### Aim of the exercise
Go through the data line by line from the top, retyping each exactly, and end with the line that contains "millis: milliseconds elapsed".

(Source data)
[Start of section]

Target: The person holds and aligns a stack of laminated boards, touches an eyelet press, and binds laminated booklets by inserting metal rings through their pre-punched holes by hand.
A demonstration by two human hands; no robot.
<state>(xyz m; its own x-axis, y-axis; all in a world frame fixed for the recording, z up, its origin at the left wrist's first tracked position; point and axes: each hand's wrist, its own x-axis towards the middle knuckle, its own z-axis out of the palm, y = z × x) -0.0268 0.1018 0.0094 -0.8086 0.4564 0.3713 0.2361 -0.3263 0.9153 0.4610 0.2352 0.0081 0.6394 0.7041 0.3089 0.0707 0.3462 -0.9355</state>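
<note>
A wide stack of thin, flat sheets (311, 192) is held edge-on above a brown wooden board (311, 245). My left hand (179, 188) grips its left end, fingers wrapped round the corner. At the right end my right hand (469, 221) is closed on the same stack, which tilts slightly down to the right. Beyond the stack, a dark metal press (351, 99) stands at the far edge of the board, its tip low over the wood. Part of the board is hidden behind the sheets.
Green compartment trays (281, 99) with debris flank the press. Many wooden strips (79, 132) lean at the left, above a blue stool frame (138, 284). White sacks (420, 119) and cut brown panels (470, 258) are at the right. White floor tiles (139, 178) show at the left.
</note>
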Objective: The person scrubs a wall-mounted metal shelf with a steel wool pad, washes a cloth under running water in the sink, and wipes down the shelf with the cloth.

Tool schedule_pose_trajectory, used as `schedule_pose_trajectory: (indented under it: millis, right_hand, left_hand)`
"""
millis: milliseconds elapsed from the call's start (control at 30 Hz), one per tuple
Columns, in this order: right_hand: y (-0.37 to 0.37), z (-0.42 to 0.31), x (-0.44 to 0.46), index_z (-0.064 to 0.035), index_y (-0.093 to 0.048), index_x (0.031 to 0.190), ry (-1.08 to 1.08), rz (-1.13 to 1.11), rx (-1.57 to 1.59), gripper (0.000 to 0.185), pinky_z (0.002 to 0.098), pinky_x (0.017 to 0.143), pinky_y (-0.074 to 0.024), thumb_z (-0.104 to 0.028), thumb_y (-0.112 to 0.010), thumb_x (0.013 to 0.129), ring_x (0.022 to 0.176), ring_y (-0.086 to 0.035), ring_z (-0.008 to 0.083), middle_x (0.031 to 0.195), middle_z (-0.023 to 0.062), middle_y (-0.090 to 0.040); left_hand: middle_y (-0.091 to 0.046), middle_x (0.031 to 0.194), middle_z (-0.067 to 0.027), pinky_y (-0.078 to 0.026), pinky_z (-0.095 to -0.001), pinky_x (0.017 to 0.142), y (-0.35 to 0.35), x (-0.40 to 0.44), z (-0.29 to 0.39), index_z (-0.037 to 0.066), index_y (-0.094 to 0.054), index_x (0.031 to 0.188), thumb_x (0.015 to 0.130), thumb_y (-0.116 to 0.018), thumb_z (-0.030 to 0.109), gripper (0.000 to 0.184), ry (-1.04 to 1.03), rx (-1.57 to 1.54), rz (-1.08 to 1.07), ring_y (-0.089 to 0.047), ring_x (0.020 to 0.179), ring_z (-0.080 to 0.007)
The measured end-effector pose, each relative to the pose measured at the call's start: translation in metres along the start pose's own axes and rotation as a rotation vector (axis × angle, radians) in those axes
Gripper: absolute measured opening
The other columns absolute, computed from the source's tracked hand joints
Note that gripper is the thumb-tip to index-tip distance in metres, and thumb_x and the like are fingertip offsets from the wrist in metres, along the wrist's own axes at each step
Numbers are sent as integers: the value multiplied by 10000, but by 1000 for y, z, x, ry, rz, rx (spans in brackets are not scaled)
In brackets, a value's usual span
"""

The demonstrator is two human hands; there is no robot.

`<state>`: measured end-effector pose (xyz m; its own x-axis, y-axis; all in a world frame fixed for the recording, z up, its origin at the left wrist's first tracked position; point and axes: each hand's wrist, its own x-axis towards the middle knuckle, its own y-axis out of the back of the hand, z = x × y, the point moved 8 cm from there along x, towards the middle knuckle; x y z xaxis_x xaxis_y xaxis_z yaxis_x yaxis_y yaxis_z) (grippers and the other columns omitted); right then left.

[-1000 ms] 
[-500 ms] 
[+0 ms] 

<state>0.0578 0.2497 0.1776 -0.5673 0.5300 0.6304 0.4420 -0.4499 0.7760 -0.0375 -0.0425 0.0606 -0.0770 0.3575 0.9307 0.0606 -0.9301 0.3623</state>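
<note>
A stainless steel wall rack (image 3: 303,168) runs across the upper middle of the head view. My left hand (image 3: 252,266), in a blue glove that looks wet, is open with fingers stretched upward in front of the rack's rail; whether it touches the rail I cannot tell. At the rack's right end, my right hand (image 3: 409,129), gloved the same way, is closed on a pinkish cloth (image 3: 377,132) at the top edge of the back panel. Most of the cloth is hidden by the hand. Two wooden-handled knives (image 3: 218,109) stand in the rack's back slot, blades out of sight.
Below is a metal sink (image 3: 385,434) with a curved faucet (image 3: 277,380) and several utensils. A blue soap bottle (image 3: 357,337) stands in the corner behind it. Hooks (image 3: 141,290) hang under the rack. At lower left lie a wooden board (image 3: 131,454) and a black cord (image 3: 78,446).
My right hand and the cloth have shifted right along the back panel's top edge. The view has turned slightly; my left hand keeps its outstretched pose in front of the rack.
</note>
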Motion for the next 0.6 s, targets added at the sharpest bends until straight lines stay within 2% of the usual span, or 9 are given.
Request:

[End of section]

### Response below
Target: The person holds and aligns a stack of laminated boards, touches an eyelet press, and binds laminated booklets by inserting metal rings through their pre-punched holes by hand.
A demonstration by two human hands; no robot.
<state>(xyz m; its own x-axis, y-axis; all in a world frame fixed for the recording, z up, its origin at the left wrist's first tracked position; point and axes: each hand's wrist, its own x-axis towards the middle knuckle, its own z-axis out of the palm, y = z × x) -0.0268 0.1018 0.0094 -0.8086 0.4564 0.3713 0.2361 -0.3263 0.9153 0.4610 0.2352 0.0081 0.6394 0.7041 0.3089 0.0707 0.3462 -0.9355</state>
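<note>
A wide stack of thin, flat sheets (311, 192) is held edge-on above a brown wooden board (311, 245). My left hand (179, 188) grips its left end, fingers wrapped round the corner. At the right end my right hand (469, 221) is closed on the same stack, which tilts slightly down to the right. Beyond the stack, a dark metal press (351, 99) stands at the far edge of the board, its tip low over the wood. Part of the board is hidden behind the sheets.
Green compartment trays (281, 99) with debris flank the press. Many wooden strips (79, 132) lean at the left, above a blue stool frame (138, 284). White sacks (420, 119) and cut brown panels (470, 258) are at the right. White floor tiles (139, 178) show at the left.
</note>
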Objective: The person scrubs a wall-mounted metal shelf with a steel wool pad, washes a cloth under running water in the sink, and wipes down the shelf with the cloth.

Tool schedule_pose_trajectory, used as `schedule_pose_trajectory: (indented under it: millis, right_hand, left_hand)`
"""
millis: milliseconds elapsed from the call's start (control at 30 Hz), one per tuple

As written, the answer is complete.